As I was standing at the nurse's desk, giving her name, I heard a thump, followed by "Oh My God" screams, followed by "CODE!"  When I turned around, I saw my mom on the ground.  I vaguely heard someone say, "she's not breathing." WHAT THE FUCK?  Are you kidding me?

I ran over and calmly sat down while I watched a dozen nurses and doctors work on my mom.  It's important to note that she didn't ever stop breathing, she just passed out from the pain. I remember some random lady rubbing my back asking me if I was OK-- I must have turned white as a ghost.  It was completely an out of body experience because I sort of remember looking at things from another angle.  As if it were a dream but it wasn't.

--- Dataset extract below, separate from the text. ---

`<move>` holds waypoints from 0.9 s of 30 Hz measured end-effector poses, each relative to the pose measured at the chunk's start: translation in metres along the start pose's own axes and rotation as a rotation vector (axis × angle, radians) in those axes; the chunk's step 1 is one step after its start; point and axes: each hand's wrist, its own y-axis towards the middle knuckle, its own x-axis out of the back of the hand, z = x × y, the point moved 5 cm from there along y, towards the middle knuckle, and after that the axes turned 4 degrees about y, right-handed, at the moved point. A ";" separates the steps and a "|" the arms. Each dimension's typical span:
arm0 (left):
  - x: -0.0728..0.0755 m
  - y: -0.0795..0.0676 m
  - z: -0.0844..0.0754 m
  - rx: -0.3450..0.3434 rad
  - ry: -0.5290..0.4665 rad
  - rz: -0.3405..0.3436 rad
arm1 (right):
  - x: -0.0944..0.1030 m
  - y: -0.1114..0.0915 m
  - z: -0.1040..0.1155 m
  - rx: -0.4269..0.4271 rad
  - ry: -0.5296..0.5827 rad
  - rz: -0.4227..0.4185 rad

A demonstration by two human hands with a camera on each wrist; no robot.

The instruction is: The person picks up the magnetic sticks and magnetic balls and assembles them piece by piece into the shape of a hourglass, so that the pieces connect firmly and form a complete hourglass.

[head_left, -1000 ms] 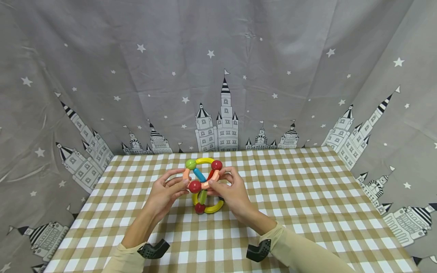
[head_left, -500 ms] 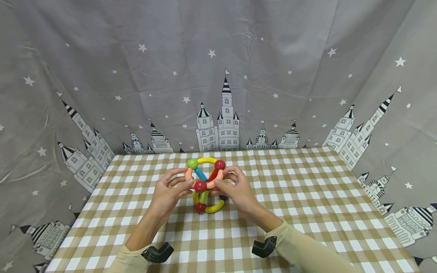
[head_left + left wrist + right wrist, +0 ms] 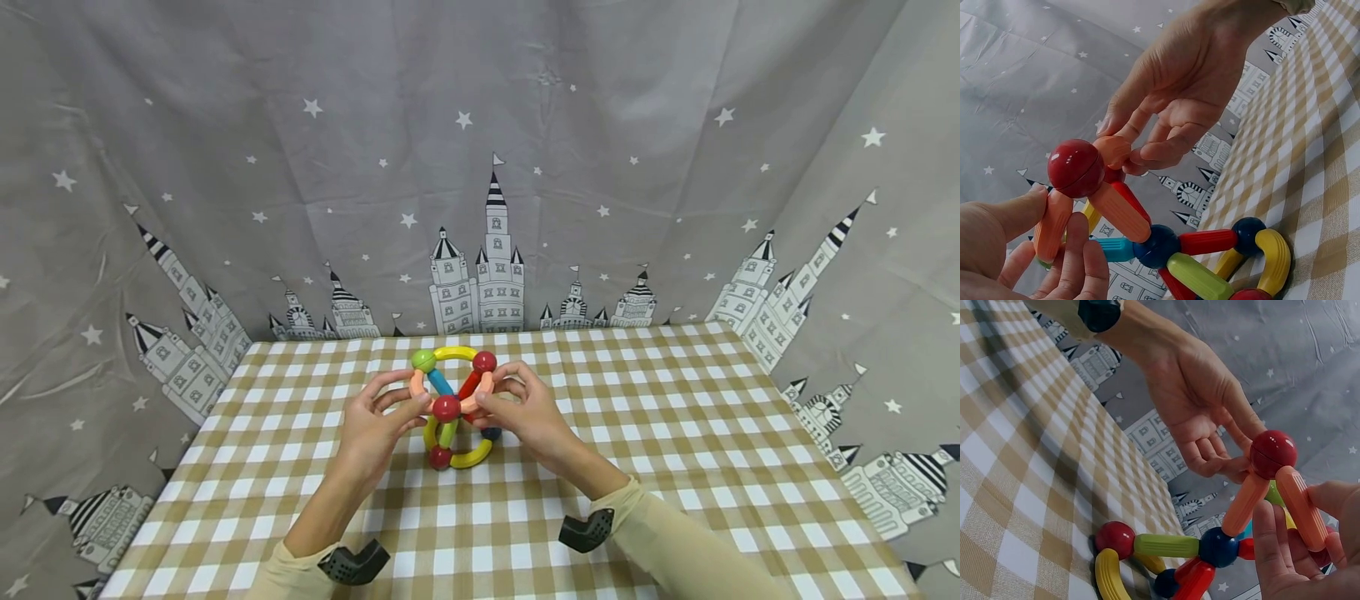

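Note:
A two-tier figure of magnetic rods and balls stands on the checked tablecloth in the head view. Its upper ring has a green ball (image 3: pixel 423 360), a far red ball (image 3: pixel 484 362) and a near red ball (image 3: pixel 447 407). My left hand (image 3: pixel 377 429) pinches the left orange curved rod (image 3: pixel 1055 225) between thumb and fingers. On the other side, my right hand (image 3: pixel 531 421) pinches the right orange curved rod (image 3: pixel 1300 509). Both rods meet the near red ball. Straight rods join a central dark blue ball (image 3: pixel 1156 246), partly hidden in the head view.
The figure's lower ring of yellow curved rods (image 3: pixel 472 455) rests on the tablecloth (image 3: pixel 675 467), with a low red ball (image 3: pixel 440 457) at its near side. Behind the table hangs a grey curtain (image 3: pixel 600 100) printed with castles and stars.
The upper ring and both hands have shifted slightly to the right. The near red ball moved right with them. The lower ring has stayed put, and both hands keep their pinch.

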 end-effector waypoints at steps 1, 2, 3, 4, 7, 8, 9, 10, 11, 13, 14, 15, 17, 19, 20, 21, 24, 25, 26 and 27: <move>0.000 0.000 0.000 0.001 0.002 0.000 | 0.000 0.000 0.000 -0.001 0.000 0.001; 0.001 0.000 0.000 0.003 0.004 -0.001 | 0.000 0.001 0.000 -0.002 0.002 0.002; 0.001 0.000 0.000 0.004 0.005 0.000 | 0.000 0.001 -0.001 -0.003 0.004 0.006; 0.001 0.000 0.000 0.005 0.007 -0.001 | 0.000 0.001 -0.001 -0.004 0.005 0.006; 0.000 0.000 0.000 0.005 0.001 0.001 | 0.000 0.001 -0.001 -0.002 0.001 0.007; -0.001 0.000 0.000 0.004 0.001 0.004 | 0.000 0.000 -0.001 -0.003 -0.001 0.006; -0.001 0.000 0.001 0.004 0.001 0.005 | 0.001 0.000 -0.001 -0.004 -0.004 0.006; -0.001 -0.001 0.000 0.004 0.000 0.006 | 0.001 0.000 -0.001 -0.005 -0.008 0.003; -0.001 -0.001 0.001 0.004 0.000 0.008 | 0.001 -0.001 -0.001 -0.007 -0.010 0.003; -0.001 -0.001 0.000 0.001 0.002 0.008 | 0.000 -0.001 0.000 -0.008 -0.016 0.005; -0.001 -0.001 0.000 -0.003 0.003 0.006 | 0.000 0.000 0.000 -0.006 -0.018 0.007; -0.001 -0.001 0.000 -0.005 0.000 0.004 | 0.000 0.000 0.001 -0.004 -0.022 0.009; -0.001 -0.001 0.000 -0.010 -0.003 0.005 | 0.000 0.000 0.002 0.002 -0.030 0.011; -0.001 -0.001 -0.001 -0.011 -0.007 0.005 | 0.000 0.000 0.002 0.004 -0.036 0.012; -0.001 -0.001 -0.001 -0.010 -0.007 0.006 | 0.000 0.000 0.003 0.003 -0.039 0.012; -0.001 -0.001 -0.001 -0.009 -0.008 0.009 | 0.000 -0.001 0.003 0.001 -0.042 0.012; 0.000 -0.002 -0.001 -0.002 0.012 0.024 | 0.003 -0.002 0.004 -0.005 -0.085 0.016; 0.001 -0.002 -0.002 0.000 0.021 0.035 | 0.004 -0.002 0.004 -0.006 -0.114 0.016; 0.002 -0.002 -0.002 0.004 0.038 0.047 | 0.005 -0.002 0.005 -0.003 -0.139 0.022; 0.003 -0.002 -0.003 0.006 0.053 0.066 | 0.007 -0.003 0.006 -0.002 -0.165 0.029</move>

They lifted my mom onto the gurney and rolled her into the back to examine her and do an EKG.  ...this is where it gets really, really, really bad.  Per usual, I was breathing at a normal pace...  then I was breathing fast.... and then faster.... and then faster.... now I'm hyperventilating to the point of feeling dizzy.  I remember trying to focus on breathing in and out but it was completely out of my control by this point.  Everyone around me was asking, "are you OK?"  --- hmmm, let's see.....  I'M HYPERVENTILATING SO CLEARLY NO, I'M NOT OK YOU ASSCLOWNS.

Before I knew it, I was sobbing and saying, "I can't do this anymore......" That's all I could manage to get out of my mouth.  I was having a complete and total meltdown.  For the first time in three months, I was being honest, out loud, about my feelings.  I wasn't hiding behind some thin veil of a positive attitude.  I wasn't allowing my guilt of selfishness to hold me back from expressing myself.  I really can't do it anymore.  I'm tired of worrying all the time.... Every moment of every day is is filled with me worrying about my mom dying. Yeah, I know, unhealthy.....

A nurse from the back appeared from no where and while I was sitting there sobbing, she put her arms around me.  She clearly had children because I could feel the maternal-ness (is that a word???) from her.  I completely allowed myself to fall into her arms and cry for what seemed like hours.  I had been carrying this weight with me for so long and it felt so good to just let go. 

She kept telling me that I didn't need to try and fix this.  That I didn't need to carry this responsibility anymore.  It was time for me to ask for help because there was plenty of people who could help me.  Well, that's never been my strong suit.  People come to me for support, for help, for a shoulder to lean on....  I don't know how to do that, which is why I have panic attacks.

After the panic attack, I was numb.  I was tired.  I am tired.